I would say just personally, working on my first forfeiture case I was really shocked — I mean just shocked — at the lack of meaningful protections for property owners and the perverse incentives that law enforcement has, because typically the seizing agency gets to keep to proceeds of the forfeiture.

But what began to keep me up at night is I began to ask myself, "If law enforcement is this cavalier and sloppy when it comes to taking people's property, are they a lot more careful when it comes to locking people up in cages?" And the more I looked into the system, the more I came to the conclusion that the answer was no.

What is one issue that you feel is pressing that you're working on right now?

Qualified immunity. It's a judge-made doctrine that protects government officials from lawsuits, contrary to the actual text of federal civil rights law.
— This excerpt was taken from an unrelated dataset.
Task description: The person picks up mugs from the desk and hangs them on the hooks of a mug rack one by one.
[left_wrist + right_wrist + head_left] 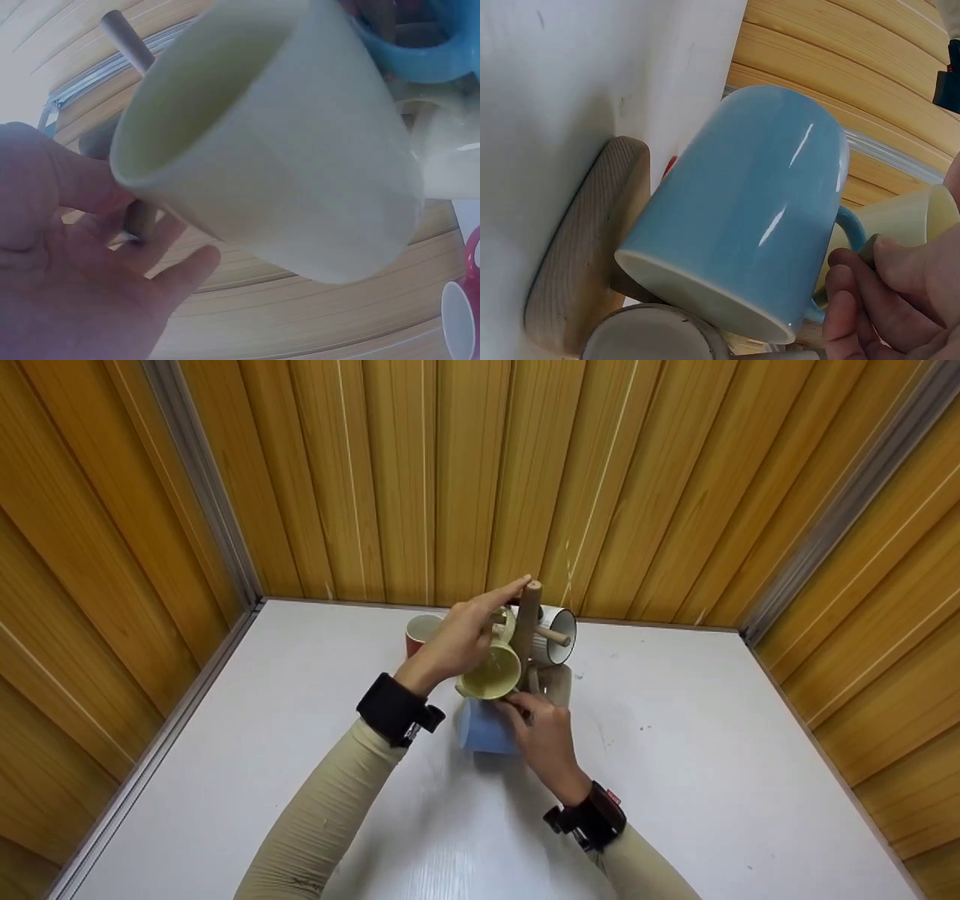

We've got a strategic amicus campaign going where, when we identify a strong-looking qualified immunity case, either at the circuit court or even better on its way to the Supreme Court, we just unleash a torrent of amicus briefs that are very strategically coordinated.

How's it going?

It's obviously a really tall order, to get the court to reverse and overturn not just existing precedent, but a significant legal doctrine that's really become a cornerstone of modern civil rights law. It's a very serious lift. But the signals that we're getting are pretty favorable.

There have been several Supreme Court justices, including last spring [Ruth Bader] Ginsburg and [Sonia] Sotomayor, who suggested the court should take a fresh look. Justice [Clarence] Thomas said something recently. A number of lower court justices have expressed grave concern.

We've also been contacted by some members of Congress who've expressed interest in legislatively repealing qualified immunity — which they do have the authority to do because it's not a constitutional doctrine.

What are some of the strategies you use at Cato to tackle issues?

We don't litigate frontline, but we definitely do move strategically on the amicus front. Cato files its own amicus briefs, but it also coordinates the filing of other amicus briefs by other parties.

There's a brief that's now been filed in two qualified immunity cases that we call the cross-ideological brief. And essentially it's a brief with signatories that are public interest organizations that are drawn from absolutely the entire ideological spectrum.

[One of the most recent cases in which Cato filed briefs opposing qualified immunity concerned a minor who was strip-searched as part of an investigation into possible abuse against her. The Supreme Court declined to take the case in May.]

Why do you think that you're able to marshal so much support from people across the political spectrum? What is it about this issue that lends itself to that kind of cooperation?

The need to have a well-functioning criminal justice system is widely accepted.

Whether you're on the left or the right or the center, I think nobody feels it's a good idea to have complete anarchy and have the government standing by and doing nothing while you have people going around hurting people and taking their stuff without consequence. And we all have a common interest in ensuring that the criminal justice system is a good one.

And this might be where I get a bit provocative, but it's doing such a horrible job — the system is so fundamentally and pathologically broken — that you don't have to be a rocket scientist to see that.

All Access is a series of discussions with leaders in the access to justice field. Questions and answers have been edited for length and clarity.